Exercise: Count every line in the following entries where the word "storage" appears. Give the count alone.

Records for the exercise below:

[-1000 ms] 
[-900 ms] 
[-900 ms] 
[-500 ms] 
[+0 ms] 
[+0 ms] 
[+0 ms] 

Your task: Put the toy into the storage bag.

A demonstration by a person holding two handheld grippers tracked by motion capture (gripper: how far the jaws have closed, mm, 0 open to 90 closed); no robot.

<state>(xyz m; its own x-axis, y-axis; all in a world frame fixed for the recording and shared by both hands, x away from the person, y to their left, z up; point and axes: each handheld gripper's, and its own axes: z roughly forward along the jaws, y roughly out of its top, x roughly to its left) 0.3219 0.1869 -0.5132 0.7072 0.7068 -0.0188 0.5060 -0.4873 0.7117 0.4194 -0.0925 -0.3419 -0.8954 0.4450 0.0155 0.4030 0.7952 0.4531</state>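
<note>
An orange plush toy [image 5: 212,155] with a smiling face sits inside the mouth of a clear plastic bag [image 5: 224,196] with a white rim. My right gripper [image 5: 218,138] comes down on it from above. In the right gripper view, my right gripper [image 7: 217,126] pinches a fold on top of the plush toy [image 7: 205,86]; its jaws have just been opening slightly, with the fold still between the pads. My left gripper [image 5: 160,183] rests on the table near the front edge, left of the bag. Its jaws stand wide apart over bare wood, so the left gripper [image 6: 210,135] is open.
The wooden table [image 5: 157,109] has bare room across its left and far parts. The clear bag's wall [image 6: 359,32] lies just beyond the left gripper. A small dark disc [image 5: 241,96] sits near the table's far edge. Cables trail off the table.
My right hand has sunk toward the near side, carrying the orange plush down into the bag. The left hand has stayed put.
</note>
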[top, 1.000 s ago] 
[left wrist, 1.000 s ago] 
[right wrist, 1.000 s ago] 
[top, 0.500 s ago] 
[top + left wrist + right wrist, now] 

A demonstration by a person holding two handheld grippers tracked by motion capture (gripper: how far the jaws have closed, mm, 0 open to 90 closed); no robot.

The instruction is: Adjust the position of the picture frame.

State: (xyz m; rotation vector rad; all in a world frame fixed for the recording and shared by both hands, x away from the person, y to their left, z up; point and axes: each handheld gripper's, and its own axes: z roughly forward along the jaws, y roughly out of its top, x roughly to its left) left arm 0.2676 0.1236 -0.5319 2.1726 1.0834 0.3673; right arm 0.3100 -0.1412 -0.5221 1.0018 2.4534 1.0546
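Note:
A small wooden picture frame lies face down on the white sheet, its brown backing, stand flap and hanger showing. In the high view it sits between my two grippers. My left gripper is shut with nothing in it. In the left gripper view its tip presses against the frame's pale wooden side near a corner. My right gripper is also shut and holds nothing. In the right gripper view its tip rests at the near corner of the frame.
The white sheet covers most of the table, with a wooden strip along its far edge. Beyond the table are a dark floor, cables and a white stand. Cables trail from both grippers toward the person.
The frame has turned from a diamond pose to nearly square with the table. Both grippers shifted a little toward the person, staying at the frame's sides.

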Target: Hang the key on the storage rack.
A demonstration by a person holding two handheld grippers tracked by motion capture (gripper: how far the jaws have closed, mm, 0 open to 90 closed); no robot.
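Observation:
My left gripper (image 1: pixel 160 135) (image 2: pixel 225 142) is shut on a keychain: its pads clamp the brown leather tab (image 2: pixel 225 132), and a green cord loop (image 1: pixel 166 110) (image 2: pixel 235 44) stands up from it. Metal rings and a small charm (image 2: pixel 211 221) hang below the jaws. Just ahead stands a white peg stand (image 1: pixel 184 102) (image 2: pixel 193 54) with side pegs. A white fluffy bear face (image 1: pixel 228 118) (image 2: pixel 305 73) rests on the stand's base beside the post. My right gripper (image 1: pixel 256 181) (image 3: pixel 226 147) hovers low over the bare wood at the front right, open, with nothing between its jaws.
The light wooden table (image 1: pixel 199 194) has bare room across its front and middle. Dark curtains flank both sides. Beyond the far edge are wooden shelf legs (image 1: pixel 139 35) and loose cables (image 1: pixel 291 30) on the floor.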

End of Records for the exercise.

Task solution: 2